Kellyanne thought to herself, “All Donald cares about is crowds of adoring people chanting his name or ‘Lock her up,’ which ironically, he wasn’t even going to do anymore. Hillary really owes me for that and she probably doesn’t even know it.” The crowds hadn’t realized though. Nor had they noticed as Donald rather loudly filled the swamp he’d promised to drain with career Republicans and billionaires. It crystallized for Kellyanne just then. She finally realized, far too late, that Donald had no interest in Making America Great Again let alone running the country but was only concerned about further enriching himself and those around him. Now, suddenly it was her problem to deal with.

“Do the breathing thing Kellyanne, just do the breathing thing. Think about the Hamptons.” She attempted to practice mindful breathing but found herself physically incapable. The stress was too great to concentrate at that moment.

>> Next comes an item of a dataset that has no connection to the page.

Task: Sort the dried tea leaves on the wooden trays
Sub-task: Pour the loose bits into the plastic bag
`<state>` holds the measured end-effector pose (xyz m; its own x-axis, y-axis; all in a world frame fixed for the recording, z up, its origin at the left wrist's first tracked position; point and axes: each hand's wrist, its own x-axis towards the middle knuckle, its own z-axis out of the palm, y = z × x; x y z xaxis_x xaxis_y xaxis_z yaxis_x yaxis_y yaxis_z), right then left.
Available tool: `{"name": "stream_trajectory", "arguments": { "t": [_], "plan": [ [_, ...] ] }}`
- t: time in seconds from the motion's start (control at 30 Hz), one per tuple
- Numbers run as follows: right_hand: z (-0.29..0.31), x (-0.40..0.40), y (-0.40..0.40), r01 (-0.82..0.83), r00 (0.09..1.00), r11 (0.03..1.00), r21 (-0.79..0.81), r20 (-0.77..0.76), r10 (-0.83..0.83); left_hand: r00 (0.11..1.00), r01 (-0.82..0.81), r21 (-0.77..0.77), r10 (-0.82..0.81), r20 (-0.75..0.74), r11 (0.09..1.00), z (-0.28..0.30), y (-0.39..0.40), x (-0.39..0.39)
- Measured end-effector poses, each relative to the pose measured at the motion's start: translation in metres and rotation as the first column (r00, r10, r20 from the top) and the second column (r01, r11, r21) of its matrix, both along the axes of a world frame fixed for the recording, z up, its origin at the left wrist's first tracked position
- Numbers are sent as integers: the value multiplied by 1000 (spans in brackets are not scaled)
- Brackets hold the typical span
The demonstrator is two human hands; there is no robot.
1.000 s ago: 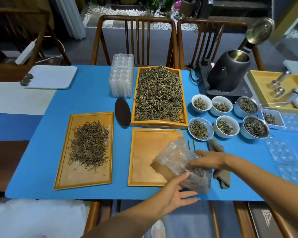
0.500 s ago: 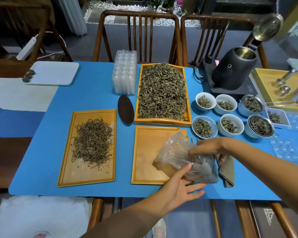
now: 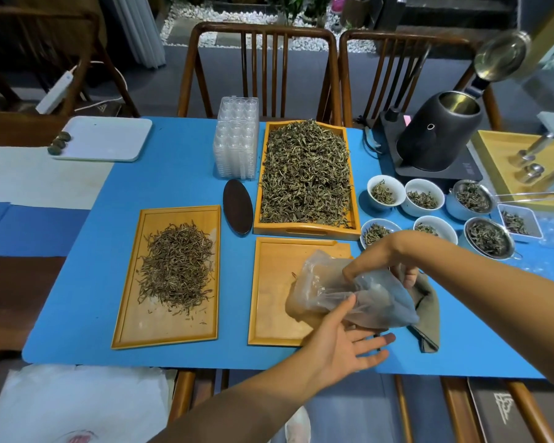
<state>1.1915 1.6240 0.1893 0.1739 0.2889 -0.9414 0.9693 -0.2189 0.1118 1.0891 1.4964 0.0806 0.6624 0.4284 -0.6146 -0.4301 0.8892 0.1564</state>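
The right hand (image 3: 394, 270) pinches the thin, crinkly clear plastic bag (image 3: 349, 295) by its upper edge, while the left hand (image 3: 343, 343), fingers spread flat, props it from beneath, likely to steady the limp film over the bare near tray (image 3: 269, 314). Wiry dried tea leaves (image 3: 176, 266) lie heaped on the smooth left tray (image 3: 128, 330); a fuller far tray (image 3: 306, 230) sits on the blue counter (image 3: 173, 174).

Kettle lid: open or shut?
Open. The black kettle's lid stands flipped up behind it on its hinge, and the bare metal inside shows through the mouth.
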Motion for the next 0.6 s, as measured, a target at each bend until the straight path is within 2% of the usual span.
{"name": "stream_trajectory", "arguments": {
  "t": [0.6],
  "plan": [
    [7, -12, 15, -65, 995, 998, -3, 73, 65, 1000, 15, -37, -14, 25, 999, 9, 9, -6]
  ]
}}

Whenever dust ups like Trump’s obviously racist or inappropriate cabinet appointments surfaced, they dispensed their new strategy: Say or do something horrific on Twitter to incite outrage and force a media coverage pivot. It was the perfect remedy for throwing the mainstream media off the scent of whatever was likely to cause the most outrage. Most of the other journalists had fallen for these digital distractions but not all of them. Not Kurt Eichenwald, he never bit, he always kept his eye on the prize. “He’ll probably win a Pulitzer for that,” Kellyanne thought to herself as she walked towards Bannon.

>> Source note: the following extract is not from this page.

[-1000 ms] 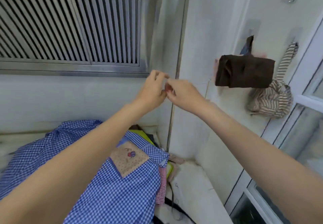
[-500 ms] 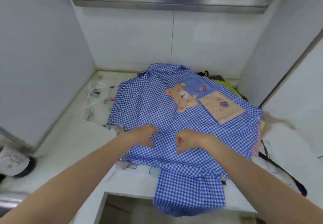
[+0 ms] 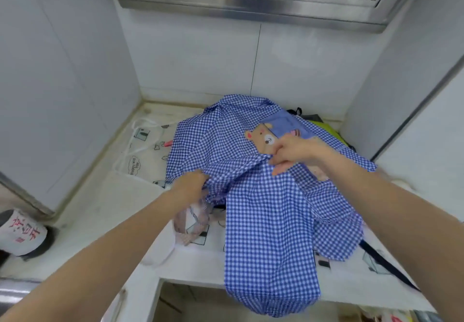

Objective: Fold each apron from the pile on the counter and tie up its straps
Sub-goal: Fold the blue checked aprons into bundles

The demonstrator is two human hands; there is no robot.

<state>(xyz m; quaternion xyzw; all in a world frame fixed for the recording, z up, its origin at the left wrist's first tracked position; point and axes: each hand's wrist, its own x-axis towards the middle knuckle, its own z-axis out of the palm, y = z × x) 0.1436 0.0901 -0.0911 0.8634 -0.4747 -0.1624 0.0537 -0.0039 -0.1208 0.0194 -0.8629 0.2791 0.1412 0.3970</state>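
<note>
Both hands grip the blue checked apron [image 3: 266, 211] on the worktop [image 3: 105, 211]: my left hand [image 3: 189, 183] bunches its edge, my right hand [image 3: 292, 152] pinches a fold near the bear patch [image 3: 261, 138].

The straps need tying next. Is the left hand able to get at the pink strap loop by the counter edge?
Probably yes: the pink strap loop lies uncovered just below the left hand, though that hand grips the blue checked apron.

White counter [image 3: 95, 223] filled the alcove, centre frame. A white printed cloth [image 3: 145, 151] lay spread on it; the blue gingham apron [image 3: 266, 221] rested on top, its lower end hanging over the front edge
</note>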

“Fix it, now!” Conway snarled, handing the prized Android over to the former head of a white supremacist “news site.” Bannon wiped burger grease on his ill-fitting Brooks Brothers sport coat and began comprising a series of tweets. The sport coat was a new touch, Kellyanne was attempting to break him in though she now feared it wouldn’t matter much in the end. Between Reince’s plan to end White House press briefings and Trump’s blatant disregard for intelligence briefings altogether, the new administration didn’t seem to care much for tradition. She played with her split ends and pictured Bannon roaming the halls of the White House in cargo shorts and Crocs as he tapped away on Trump’s phone.

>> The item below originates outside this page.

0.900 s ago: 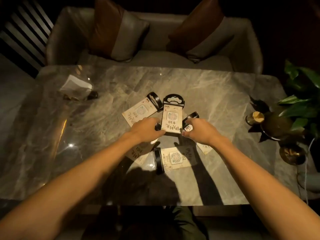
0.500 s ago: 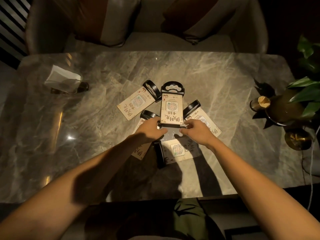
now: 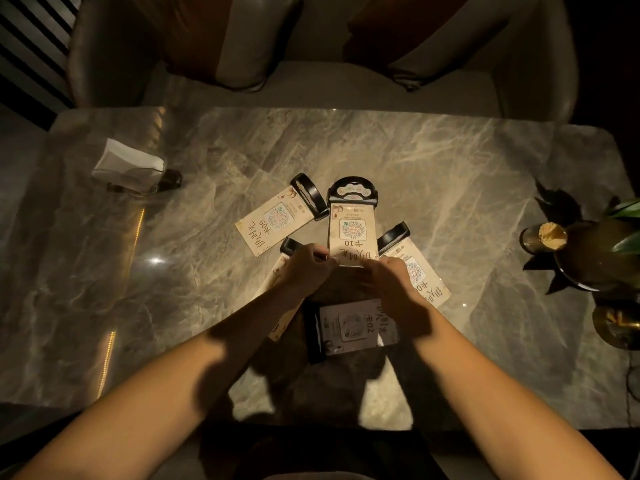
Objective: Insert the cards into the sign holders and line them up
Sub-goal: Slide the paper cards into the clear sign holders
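At frame centre, the card marked 10 (image 3: 352,233) was pinched at its near edge by the left hand (image 3: 304,268) and right hand (image 3: 388,275), its far end seated in the black holder (image 3: 352,192) on the marble table (image 3: 450,174).

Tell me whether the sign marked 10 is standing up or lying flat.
Lying flat. The sign marked 10 rests face up on the marble table, black base pointing away; both hands pinch its near edge.

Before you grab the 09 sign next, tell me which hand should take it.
Left. The 09 sign lies just beyond the left hand; the right hand would have to cross the 10 sign.
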Available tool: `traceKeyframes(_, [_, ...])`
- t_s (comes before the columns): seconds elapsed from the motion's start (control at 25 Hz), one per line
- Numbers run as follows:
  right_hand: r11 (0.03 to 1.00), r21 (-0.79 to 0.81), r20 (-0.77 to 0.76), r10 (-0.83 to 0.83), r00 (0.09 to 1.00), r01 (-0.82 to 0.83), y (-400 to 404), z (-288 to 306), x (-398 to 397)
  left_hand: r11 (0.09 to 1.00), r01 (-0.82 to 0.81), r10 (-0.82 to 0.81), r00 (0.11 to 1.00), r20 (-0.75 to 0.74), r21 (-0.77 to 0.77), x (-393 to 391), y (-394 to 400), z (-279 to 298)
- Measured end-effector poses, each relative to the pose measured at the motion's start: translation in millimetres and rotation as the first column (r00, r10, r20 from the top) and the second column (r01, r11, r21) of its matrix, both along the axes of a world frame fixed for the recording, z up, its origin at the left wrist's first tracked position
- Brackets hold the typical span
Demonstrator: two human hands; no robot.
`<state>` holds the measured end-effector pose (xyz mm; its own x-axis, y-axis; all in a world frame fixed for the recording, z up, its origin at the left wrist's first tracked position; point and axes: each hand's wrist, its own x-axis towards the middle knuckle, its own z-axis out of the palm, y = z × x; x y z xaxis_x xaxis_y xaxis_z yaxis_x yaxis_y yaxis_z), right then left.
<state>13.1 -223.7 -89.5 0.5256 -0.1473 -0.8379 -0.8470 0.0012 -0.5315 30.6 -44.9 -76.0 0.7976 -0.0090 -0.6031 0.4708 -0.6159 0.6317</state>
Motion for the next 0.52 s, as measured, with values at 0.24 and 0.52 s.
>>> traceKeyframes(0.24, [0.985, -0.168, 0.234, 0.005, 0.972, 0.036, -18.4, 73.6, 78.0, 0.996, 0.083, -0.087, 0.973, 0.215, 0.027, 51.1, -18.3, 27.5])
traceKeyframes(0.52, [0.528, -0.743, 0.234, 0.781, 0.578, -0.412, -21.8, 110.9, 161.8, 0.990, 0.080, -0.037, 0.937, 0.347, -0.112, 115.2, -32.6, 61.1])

“I said ‘term(s)’ I bet the left-fucks will get a real rise out of that!” Bannon laughed to himself, lifted his right leg and farted once more before turning his attention back to a 4chan message board.

Kellyanne exhaled loudly and dropped her head to compose herself for what seemed like the millionth time that day. How had she wound up here? Why? She realized now that money was indeed evil and that she hadn’t just made a deal with the Devil but with the Russians as well which was somehow worse. She hadn’t signed up for this, with the puppet master now demanding the appointment of Rex Tillerson to Secretary of State, she sensed things were about to get a lot more hairy.

Just when it seemed like things had finally settled down for evening, Ivanka burst into the office shouting, “BUT DADDY YOU SAID IIIIII COULD BE FIRST LADY!!”

“Not this again,” she thought, Kellyanne knew it was now or never. She didn’t bother excusing herself and instead quietly collected her coat and purse before fleeing Trump Tower a few minutes before midnight.

Tomorrow would be a new day, and with it, a new scandal to face.